A week's fat-reducing breakfast recipe, a new day should start with a nutritious breakfast. Many dieters don't know what to eat for breakfast to lose weight, so they often skip breakfast or use meal replacement powder. Here, I will give you a brief understanding of the diet for a week's fat-reducing breakfast.
One-week fat-reducing breakfast recipe 1 Monday
Breakfast: steamed sweet potatoes+boiled eggs+milk+cherry tomatoes.

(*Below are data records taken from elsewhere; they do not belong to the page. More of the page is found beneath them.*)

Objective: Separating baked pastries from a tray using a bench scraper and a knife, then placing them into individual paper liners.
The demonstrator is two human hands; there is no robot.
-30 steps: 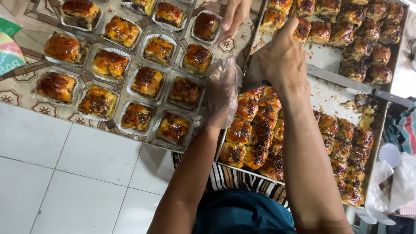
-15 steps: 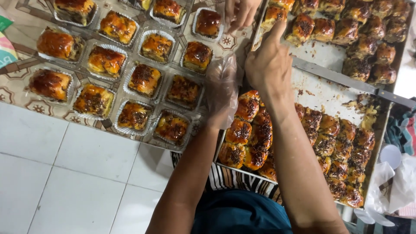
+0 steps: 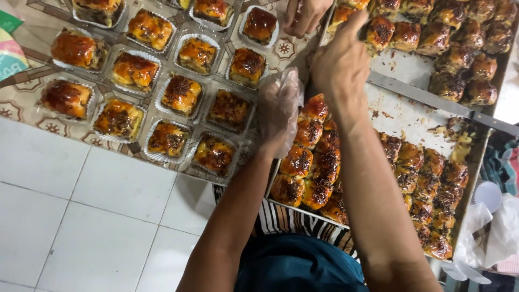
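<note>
My left hand (image 3: pixel 278 108) wears a loose clear plastic glove. It rests with fingers apart at the left edge of the near baking tray (image 3: pixel 403 119), beside a cluster of glazed brown buns (image 3: pixel 311 162) sprinkled with chocolate. My right hand (image 3: pixel 340 62) reaches over to the far tray (image 3: pixel 405 67). Its fingertips are at a glazed bun (image 3: pixel 346 13) at that tray's left end, and the back of the hand hides the grip. To the left, several buns in white paper cups (image 3: pixel 181 94) stand in rows on a patterned mat.
Another person's hand (image 3: pixel 305 13) hovers at the top edge between the cups and the far tray. White floor tiles (image 3: pixel 81 216) lie at lower left. Plastic bags and cloth (image 3: pixel 489 227) are at the right, and a green packet (image 3: pixel 11 51) is at far left.
My right hand has shifted a little up and right along the far tray's left end. My left hand has stayed at the near tray's edge. The other person's hand has stayed at the top.
</note>
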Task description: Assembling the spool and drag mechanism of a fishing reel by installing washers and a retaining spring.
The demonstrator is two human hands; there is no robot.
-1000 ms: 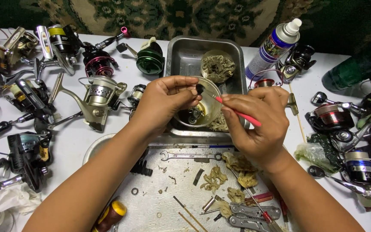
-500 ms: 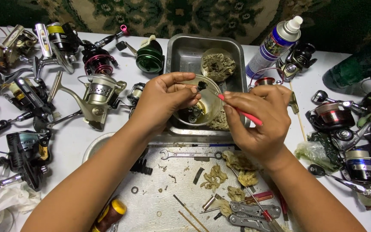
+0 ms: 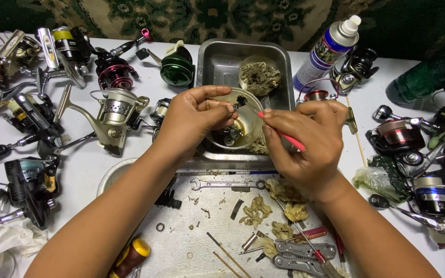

Lunch: tricolor brown rice+fried chicken breast+boiled lettuce.
Dinner: mixed cooking of tofu, Flammulina velutipes and cabbage.

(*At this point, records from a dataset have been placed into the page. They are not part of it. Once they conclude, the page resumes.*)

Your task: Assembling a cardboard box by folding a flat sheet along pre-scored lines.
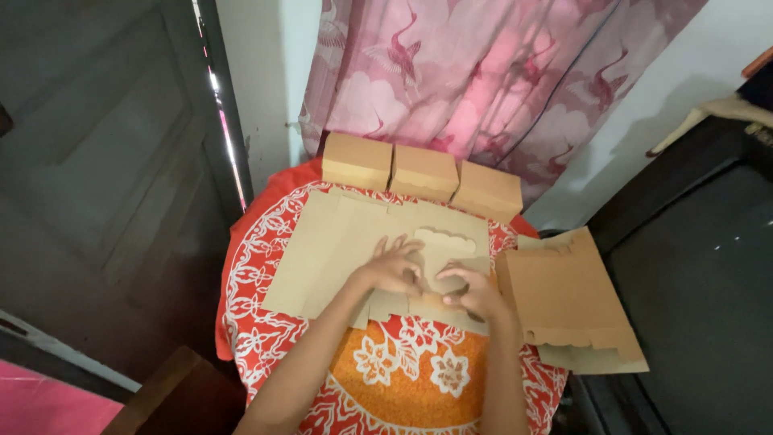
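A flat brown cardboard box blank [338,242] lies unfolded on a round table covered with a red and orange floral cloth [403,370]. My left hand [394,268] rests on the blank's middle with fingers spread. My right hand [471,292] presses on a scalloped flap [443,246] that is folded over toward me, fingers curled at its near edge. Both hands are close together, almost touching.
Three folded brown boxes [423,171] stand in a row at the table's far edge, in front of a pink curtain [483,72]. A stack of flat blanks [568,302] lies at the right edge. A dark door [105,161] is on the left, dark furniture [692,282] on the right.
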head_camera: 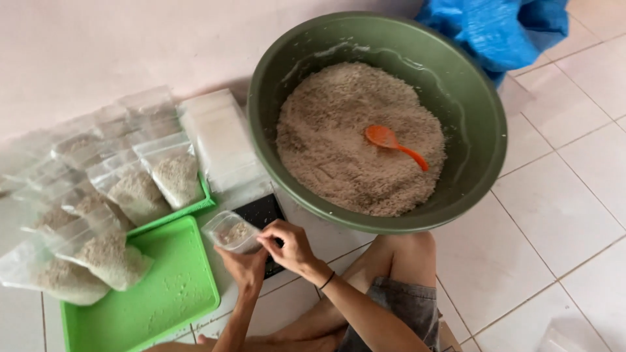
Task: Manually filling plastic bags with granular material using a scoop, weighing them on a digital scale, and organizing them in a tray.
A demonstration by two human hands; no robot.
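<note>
1. Your left hand (244, 266) and right hand (287, 246) both grip the small clear bag (229, 233) of grain, lower centre, above the black scale (262, 212).
2. Tilt it unsealed and grain spills onto the floor.
3. The leaning filled bags (124, 195) at left could slide off the green tray (163, 293).

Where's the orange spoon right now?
In the head view, the orange spoon lies on the rice inside the green basin, right of centre, well above both hands.
</note>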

My favorite seasonings for breakfast are sesame, seaweed and fragrant pine. Almost every morning. Sprinkle this on the vegetables. This is the most commonly used bibimbap material for Japanese rice balls. Delicious taste, low calorie and convenient use.
Tuesday
Breakfast: steamed black corn+boiled eggs+milk+kiwi fruit.

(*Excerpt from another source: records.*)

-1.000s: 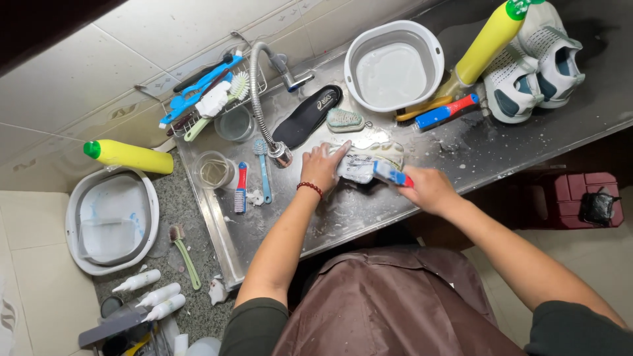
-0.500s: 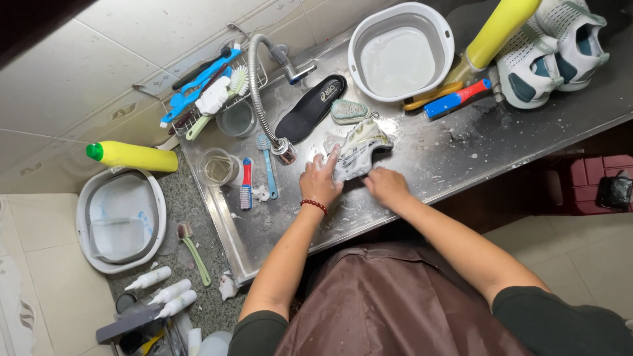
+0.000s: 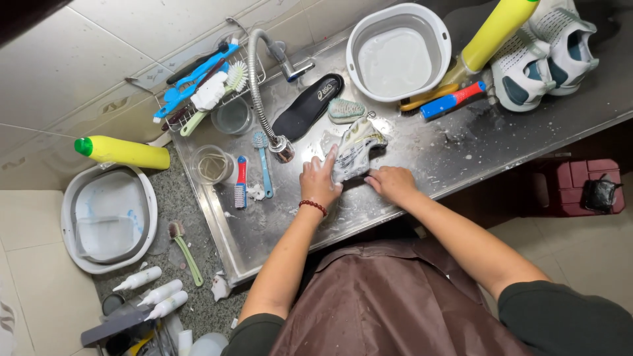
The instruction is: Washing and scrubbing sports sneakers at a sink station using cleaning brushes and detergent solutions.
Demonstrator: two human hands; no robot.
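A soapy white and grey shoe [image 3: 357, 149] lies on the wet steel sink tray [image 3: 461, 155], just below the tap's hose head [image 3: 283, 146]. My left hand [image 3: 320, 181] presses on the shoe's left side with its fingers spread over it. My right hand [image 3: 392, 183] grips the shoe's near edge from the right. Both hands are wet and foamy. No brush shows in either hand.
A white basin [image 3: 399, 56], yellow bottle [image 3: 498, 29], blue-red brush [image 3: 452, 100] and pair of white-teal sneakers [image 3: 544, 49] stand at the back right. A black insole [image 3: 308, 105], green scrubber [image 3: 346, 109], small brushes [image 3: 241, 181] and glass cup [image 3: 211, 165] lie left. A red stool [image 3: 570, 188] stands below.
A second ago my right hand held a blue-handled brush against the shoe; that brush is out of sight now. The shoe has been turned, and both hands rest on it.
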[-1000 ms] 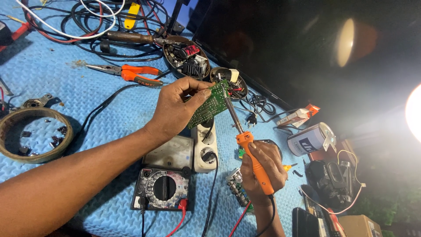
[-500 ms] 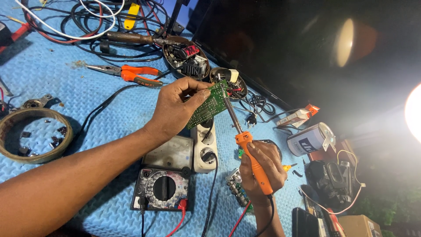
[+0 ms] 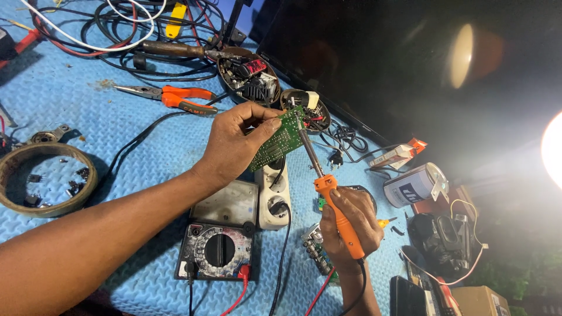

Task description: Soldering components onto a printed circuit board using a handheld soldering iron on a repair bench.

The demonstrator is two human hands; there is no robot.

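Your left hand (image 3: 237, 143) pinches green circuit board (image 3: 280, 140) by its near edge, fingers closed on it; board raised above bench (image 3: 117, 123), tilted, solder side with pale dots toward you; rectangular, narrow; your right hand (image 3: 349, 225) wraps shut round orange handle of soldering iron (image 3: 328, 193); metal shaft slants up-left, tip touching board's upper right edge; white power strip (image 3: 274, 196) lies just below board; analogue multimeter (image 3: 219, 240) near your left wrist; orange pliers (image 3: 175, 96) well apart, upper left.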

Lunch: three-color brown rice+fried saury+celery.
Dinner: sugar-free yogurt+banana 1.
Wednesday
Breakfast: steamed sweet potato+boiled egg+sugar-free soybean milk+cucumber.
Lunch: steamed potatoes+fried steak+fried asparagus.
Dinner: mushroom and vegetable soup+grapefruit half.
Thursday
Breakfast: steamed taro+boiled eggs+sugar-free soybean milk+boiled sweet beans.
Lunch: tricolor brown rice+steamed bass+cold kelp.
Dinner: white gourd boiled mushrooms+apples
Friday
Breakfast: steamed pumpkin+boiled eggs+milk+boiled spinach.
Lunch: Tri-color quinoa rice+boiled shrimp+celery fried yuba.
Dinner: pitaya/blueberry+sugar-free yogurt
Saturday
Breakfast: steamed potatoes+boiled eggs+milk+grapefruit half.
Lunch: tricolor brown rice+braised beef+cold fungus.
Dinner: pea shrimp tofu soup
Sunday
Breakfast: steamed black corn+boiled eggs+milk+grapefruit half.
Lunch: tricolor brown rice+tomato arowana+fried spinach.
Dinner: fried old tofu+boiled broccoli
Fat-reducing breakfast recipes for two Mondays a week
Breakfast: a boiled egg+a boiled corn+half an apple.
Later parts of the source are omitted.